▶ **PROBLEM TO WORK ON**
Report every line of the entries that contains the word "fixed".

▶ **EXCERPTED RECORDS**
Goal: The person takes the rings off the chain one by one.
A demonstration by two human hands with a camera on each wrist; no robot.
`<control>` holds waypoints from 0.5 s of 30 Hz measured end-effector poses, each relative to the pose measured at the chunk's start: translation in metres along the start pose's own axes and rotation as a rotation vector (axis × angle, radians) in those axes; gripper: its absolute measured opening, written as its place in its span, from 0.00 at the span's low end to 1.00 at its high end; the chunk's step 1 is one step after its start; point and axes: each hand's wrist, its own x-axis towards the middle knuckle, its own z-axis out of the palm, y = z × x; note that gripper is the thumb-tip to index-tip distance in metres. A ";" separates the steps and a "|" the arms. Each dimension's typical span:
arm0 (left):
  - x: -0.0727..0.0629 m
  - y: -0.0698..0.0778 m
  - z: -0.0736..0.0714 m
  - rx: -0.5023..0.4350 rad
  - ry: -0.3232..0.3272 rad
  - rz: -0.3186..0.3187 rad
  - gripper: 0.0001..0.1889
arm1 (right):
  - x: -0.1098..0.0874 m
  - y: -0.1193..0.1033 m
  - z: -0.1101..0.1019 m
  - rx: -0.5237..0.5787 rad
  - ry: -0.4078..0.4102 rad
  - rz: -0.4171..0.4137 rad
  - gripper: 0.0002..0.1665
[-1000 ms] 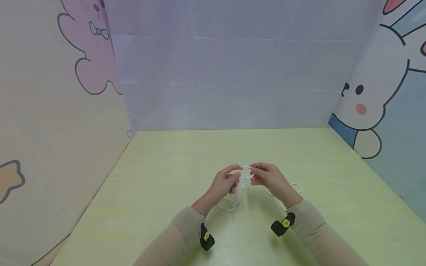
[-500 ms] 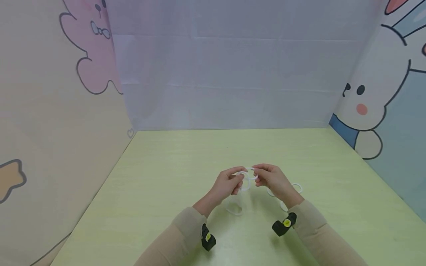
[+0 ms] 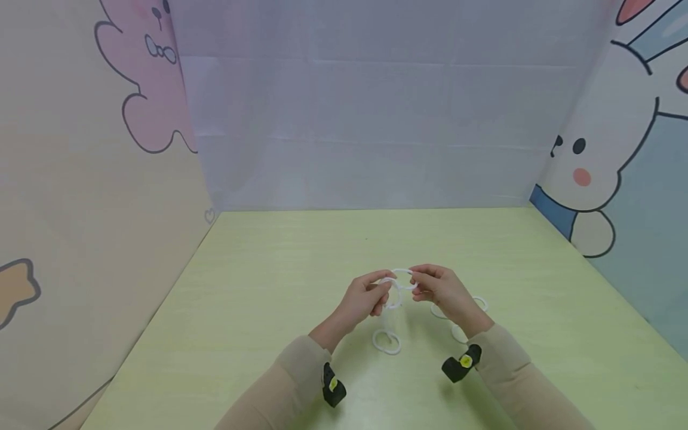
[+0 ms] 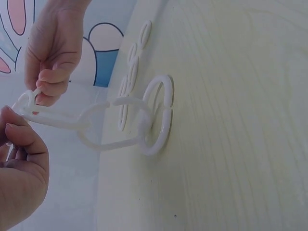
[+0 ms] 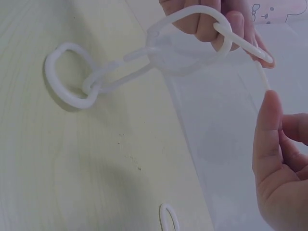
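Observation:
My left hand (image 3: 364,297) pinches a white plastic chain link (image 3: 395,292) between thumb and fingers. Another link (image 3: 404,270) bridges the two hands, hooked through that one, and my right hand (image 3: 438,289) pinches its far side. Below the left hand the chain hangs down. In the right wrist view a middle link (image 5: 137,77) joins the lowest link (image 5: 57,84), which stands on or just at the table. Where the thumbs close over the plastic, parts of the upper links are hidden.
Several loose white links lie on the pale green table (image 3: 290,251) by my right wrist, among them one link (image 3: 481,301) and another link (image 3: 458,334). A pale cloth (image 3: 371,107) hangs behind, with cartoon-printed panels at both sides.
The lower chain, bunched under my left hand a second ago, now hangs more stretched out, its lowest link further right. My right hand has shifted slightly right.

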 end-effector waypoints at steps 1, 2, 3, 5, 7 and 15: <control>0.000 0.000 0.000 -0.001 0.001 -0.003 0.11 | 0.000 0.000 -0.001 0.000 0.001 0.002 0.21; 0.000 0.001 0.000 -0.003 0.004 -0.003 0.11 | 0.000 0.000 -0.001 -0.001 0.003 0.005 0.22; 0.000 0.001 -0.001 -0.006 0.005 0.000 0.11 | 0.000 0.000 -0.002 -0.001 0.006 0.007 0.21; 0.000 0.000 -0.001 -0.014 0.004 0.001 0.11 | 0.000 0.001 -0.003 -0.005 0.010 0.010 0.19; 0.001 0.000 -0.002 -0.018 0.000 -0.005 0.11 | -0.001 0.001 -0.005 -0.015 0.015 0.012 0.19; 0.002 -0.001 -0.003 -0.027 -0.006 -0.006 0.13 | -0.001 0.006 -0.011 -0.042 0.032 0.041 0.20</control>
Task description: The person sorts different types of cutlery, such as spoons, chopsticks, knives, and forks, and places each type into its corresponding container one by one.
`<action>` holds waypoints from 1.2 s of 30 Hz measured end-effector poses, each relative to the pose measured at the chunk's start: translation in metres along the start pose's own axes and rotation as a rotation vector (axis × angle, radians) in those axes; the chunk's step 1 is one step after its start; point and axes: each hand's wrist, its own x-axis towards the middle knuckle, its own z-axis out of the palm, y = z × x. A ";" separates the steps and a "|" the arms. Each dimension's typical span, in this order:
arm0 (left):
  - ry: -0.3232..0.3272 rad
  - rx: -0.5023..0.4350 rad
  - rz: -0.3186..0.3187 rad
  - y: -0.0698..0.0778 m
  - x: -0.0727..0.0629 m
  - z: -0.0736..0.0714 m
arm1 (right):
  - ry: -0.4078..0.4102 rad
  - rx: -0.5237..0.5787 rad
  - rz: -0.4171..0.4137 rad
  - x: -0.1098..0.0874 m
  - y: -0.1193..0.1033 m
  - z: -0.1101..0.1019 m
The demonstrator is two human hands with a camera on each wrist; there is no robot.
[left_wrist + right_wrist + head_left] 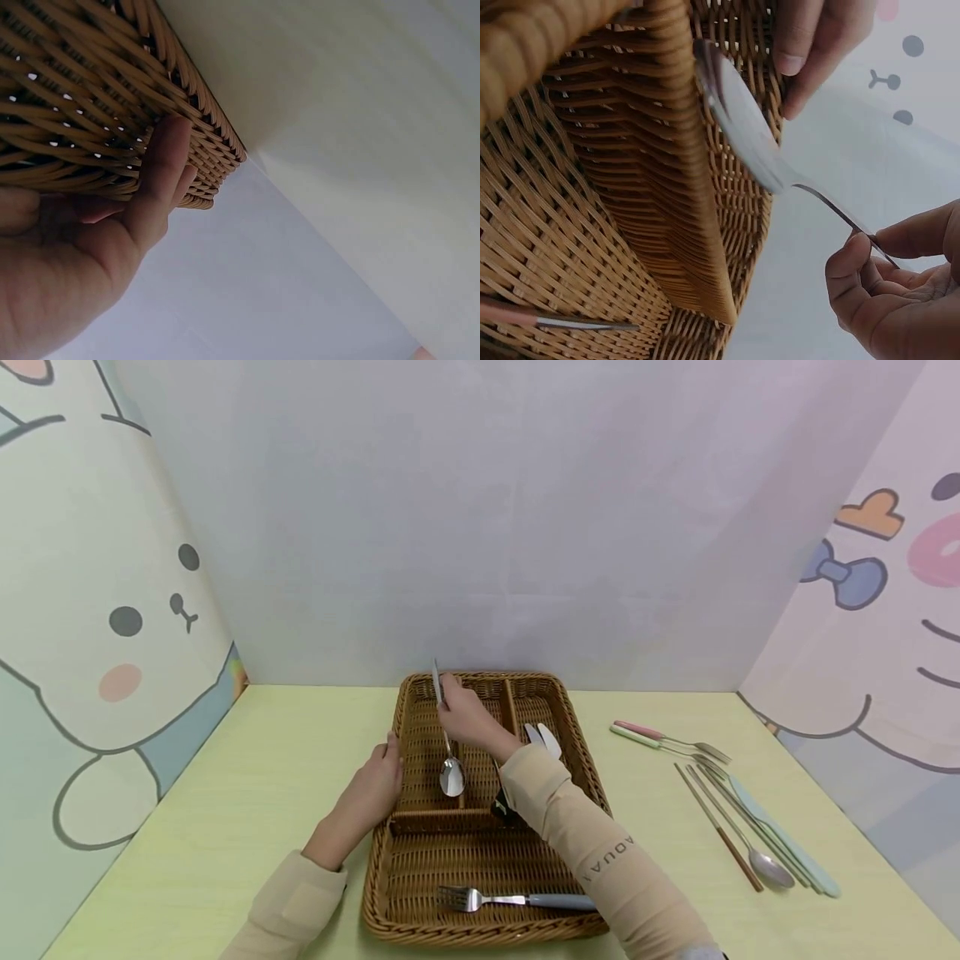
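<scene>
My right hand (472, 720) pinches a metal spoon (452, 777) by its thin handle, over the back left part of a brown wicker cutlery tray (491, 935). The spoon's bowl points down and towards me, beside a divider; in the right wrist view, the bowl (739, 124) hangs near that divider's top edge. With my left hand (375, 783) I grip the tray's left side. Its fingers (161, 165) lie against the woven wall in the left wrist view. In the front compartment lies a fork (525, 900) with a grey handle.
Knife blades (543, 739) show in the right compartment, partly behind my sleeve. A black item (501, 806) sits near the middle. Right of the tray lie a pink-handled fork (641, 730), chopsticks (720, 831), another spoon (771, 868) and a pale blue knife (787, 839). A wall stands behind.
</scene>
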 end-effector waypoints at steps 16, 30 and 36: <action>0.004 -0.006 -0.014 0.000 0.001 0.000 | -0.052 -0.053 0.039 0.001 0.008 0.021; -0.001 -0.014 -0.009 0.001 0.000 -0.002 | -0.023 -0.013 0.120 -0.003 0.011 0.031; -0.005 -0.016 -0.009 0.000 0.001 -0.002 | -0.040 -0.112 0.082 -0.001 0.015 0.034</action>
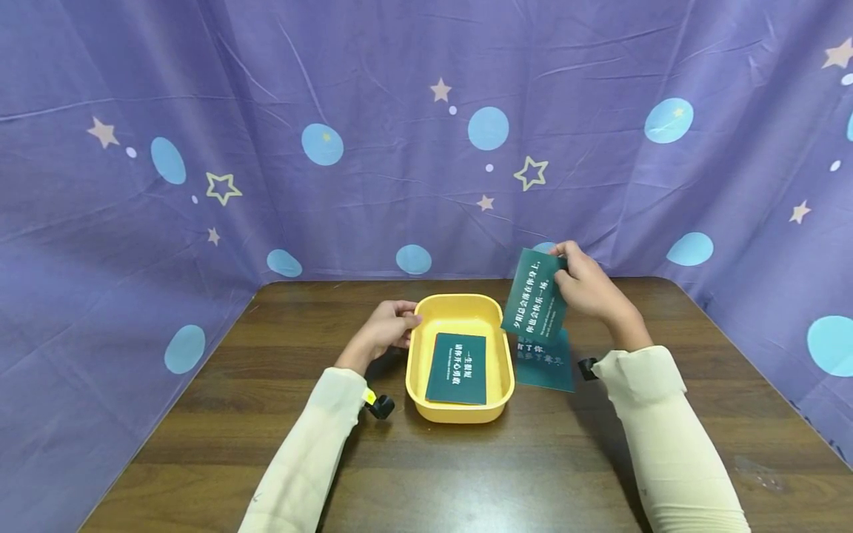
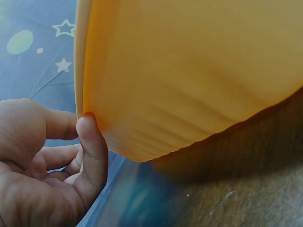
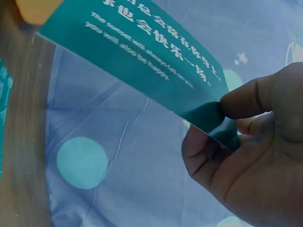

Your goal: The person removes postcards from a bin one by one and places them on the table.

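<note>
A yellow plastic tray (image 1: 460, 414) stands on the table, its rim pinched at the left by my left hand (image 1: 386, 326); in the left wrist view, thumb and finger meet at the edge of the tray (image 2: 180, 85). Inside it lies a dark green card (image 1: 457, 370) with white printed writing. My right hand (image 1: 589, 289) pinches another green card (image 1: 533, 296) by one edge, raised beside the tray's far right corner. The right wrist view shows this card (image 3: 128, 56) bent slightly under the thumb. A further green card (image 1: 546, 366) lies on the table beneath it, partly covered.
The brown wooden table (image 1: 466, 474) reaches back to a purple curtain (image 1: 373, 89) with stars and blue dots. Small black wrist cameras sit at both cuffs. The tray's right side borders the card on the table.
</note>
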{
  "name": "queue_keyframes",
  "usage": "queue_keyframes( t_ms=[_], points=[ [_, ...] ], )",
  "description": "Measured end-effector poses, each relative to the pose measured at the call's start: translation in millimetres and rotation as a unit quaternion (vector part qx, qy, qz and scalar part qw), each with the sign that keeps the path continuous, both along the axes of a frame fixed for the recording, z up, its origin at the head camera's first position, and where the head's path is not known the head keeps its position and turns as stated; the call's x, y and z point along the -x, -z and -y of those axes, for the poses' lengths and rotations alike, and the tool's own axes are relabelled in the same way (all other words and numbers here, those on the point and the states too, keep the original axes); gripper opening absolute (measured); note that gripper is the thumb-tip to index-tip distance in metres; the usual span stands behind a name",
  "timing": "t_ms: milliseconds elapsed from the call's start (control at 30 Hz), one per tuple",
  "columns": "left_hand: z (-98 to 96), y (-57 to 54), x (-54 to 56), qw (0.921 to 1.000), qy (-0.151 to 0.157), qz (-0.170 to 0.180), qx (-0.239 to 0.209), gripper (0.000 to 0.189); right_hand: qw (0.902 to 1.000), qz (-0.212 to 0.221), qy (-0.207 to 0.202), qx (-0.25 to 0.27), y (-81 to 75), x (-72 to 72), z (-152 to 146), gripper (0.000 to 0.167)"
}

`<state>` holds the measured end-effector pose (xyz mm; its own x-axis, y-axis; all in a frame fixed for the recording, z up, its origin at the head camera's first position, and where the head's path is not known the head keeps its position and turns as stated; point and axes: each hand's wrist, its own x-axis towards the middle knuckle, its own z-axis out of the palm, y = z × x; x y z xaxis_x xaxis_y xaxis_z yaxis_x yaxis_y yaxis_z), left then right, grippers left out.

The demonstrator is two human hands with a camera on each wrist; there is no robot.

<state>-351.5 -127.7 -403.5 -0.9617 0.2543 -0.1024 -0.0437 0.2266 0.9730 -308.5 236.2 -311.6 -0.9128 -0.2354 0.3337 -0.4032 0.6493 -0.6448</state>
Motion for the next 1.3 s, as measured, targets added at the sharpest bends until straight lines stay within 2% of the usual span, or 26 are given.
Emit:
queue_keyframes(
  t_ms=[267, 500, 633, 833, 933, 1067, 1167, 1300],
  points=[
    [-0.9, 0.3, 0.3, 1.0, 0.001, -0.002, -0.003, 0.04, 0.9976, 0.068, -0.001, -0.012, 12.3, 7.7, -12.1, 0.034],
    [-1.4, -0.1, 1.3, 1.0, -0.004, 0.003, -0.005, 0.04, 0.995, 0.098, 0.007, -0.015, 32.9, 21.3, -27.2, 0.028],
    [-1.2, -0.8, 1.0, 1.0, -0.006, 0.004, -0.004, 0.042, 0.9919, 0.126, -0.006, -0.019, 44.7, 26.7, -28.8, 0.026],
    [-1.4, -1.3, 0.0, 0.9999, -0.005, 0.007, -0.006, 0.042, 0.9841, 0.174, -0.037, -0.006, 55.9, 26.7, -24.0, 0.027],
    [-1.3, -1.2, -0.2, 0.9999, -0.003, 0.008, -0.006, 0.041, 0.976, 0.209, -0.058, 0.014, 60.7, 27.1, -23.1, 0.03],
    [-0.9, -2.3, -1.1, 1.0, 0.0, 0.006, -0.005, 0.04, 0.9744, 0.211, -0.069, -0.038, 65.0, 29.9, -24.2, 0.043],
    [-0.7, -2.5, -1.5, 1.0, 0.0, 0.007, -0.006, 0.041, 0.9757, 0.18, -0.065, -0.107, 67.5, 33.3, -26.1, 0.052],
    [0.0, -1.1, -0.2, 0.9999, 0.001, 0.008, -0.007, 0.041, 0.9743, 0.168, -0.067, -0.135, 70.8, 36.6, -28.0, 0.056]
  ],
)
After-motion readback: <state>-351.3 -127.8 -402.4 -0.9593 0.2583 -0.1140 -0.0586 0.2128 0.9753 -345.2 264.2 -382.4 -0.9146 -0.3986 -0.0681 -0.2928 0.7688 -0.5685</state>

▶ **TASK OUTPUT**
  "description": "Measured end-effector poses, each relative to the pose measured at the call's start: translation in millimetres and rotation as a unit quaternion (vector part qx, qy, qz and scalar part qw), each with the sign that keeps the path continuous, both along the axes of a frame fixed for the recording, z up, its origin at the head camera's first position, and where the head's path is not known the head keeps its position and turns as stated; the call's x, y and z point along the -x, -z and -y of those axes, for the poses' lengths and rotations alike, and the tool's own axes are relabelled in the same way (all other words and numbers here, those on the point and the states too, keep the original axes); gripper opening absolute (measured); note that gripper is the thumb-tip to index-tip distance in metres; the usual span stands behind a name",
`<state>` holds the measured end-effector pose (xyz mm; its own x-axis, y-axis; all in a frame fixed for the recording, z up, its origin at the head camera's first position, and where the head's path is not known the head keeps its position and turns as stated; point and axes: each hand's wrist, its own x-axis towards the middle knuckle, its own z-axis out of the palm, y = z × x; x y z xaxis_x xaxis_y xaxis_z yaxis_x yaxis_y yaxis_z), left then right, grippers left out.

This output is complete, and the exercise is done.